■ **Exercise directions**: State how many lines in the listing below hold the string "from"; nothing else is wanted.

■ **The data**:

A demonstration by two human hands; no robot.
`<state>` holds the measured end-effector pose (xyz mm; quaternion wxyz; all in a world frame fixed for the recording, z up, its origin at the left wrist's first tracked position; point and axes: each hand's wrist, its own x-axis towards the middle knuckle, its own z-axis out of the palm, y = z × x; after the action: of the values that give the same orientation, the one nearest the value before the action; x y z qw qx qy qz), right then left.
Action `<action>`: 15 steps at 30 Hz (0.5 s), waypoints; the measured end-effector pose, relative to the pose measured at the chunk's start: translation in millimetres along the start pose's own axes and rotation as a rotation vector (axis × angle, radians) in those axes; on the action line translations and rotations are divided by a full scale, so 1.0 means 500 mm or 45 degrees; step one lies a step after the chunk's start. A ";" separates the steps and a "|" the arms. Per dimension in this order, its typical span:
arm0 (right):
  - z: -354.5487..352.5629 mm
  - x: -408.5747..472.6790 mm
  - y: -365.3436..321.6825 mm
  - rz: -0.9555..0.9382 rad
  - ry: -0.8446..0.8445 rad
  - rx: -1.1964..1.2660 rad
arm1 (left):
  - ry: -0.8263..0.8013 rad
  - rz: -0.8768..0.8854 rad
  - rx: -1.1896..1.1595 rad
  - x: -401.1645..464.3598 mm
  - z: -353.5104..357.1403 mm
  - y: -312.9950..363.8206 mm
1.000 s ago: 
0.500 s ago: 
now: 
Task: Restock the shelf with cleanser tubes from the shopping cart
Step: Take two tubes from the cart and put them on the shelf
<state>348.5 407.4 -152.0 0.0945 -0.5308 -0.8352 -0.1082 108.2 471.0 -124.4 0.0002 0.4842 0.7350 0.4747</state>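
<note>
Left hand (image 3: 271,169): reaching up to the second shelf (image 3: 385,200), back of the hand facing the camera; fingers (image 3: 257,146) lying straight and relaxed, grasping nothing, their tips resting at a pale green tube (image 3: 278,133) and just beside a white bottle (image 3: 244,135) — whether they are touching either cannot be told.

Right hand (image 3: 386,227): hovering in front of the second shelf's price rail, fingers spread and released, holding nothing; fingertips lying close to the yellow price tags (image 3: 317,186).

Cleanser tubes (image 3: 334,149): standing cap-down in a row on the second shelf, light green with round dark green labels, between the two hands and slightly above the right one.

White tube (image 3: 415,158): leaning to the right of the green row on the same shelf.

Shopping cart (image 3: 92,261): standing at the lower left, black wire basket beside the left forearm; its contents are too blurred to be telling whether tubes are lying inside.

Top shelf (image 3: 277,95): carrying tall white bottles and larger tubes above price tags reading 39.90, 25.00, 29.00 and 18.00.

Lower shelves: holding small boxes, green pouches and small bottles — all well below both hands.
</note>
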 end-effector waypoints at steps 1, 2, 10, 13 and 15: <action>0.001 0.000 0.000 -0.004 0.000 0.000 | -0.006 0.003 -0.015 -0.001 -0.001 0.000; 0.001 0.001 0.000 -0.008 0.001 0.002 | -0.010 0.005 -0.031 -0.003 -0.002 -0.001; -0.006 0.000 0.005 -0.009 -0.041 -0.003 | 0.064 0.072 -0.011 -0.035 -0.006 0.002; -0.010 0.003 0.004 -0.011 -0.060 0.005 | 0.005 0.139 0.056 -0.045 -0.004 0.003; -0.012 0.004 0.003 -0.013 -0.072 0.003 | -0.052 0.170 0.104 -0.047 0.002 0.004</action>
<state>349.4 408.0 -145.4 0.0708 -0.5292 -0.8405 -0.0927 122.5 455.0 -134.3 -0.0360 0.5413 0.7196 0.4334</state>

■ **Answer section**: 2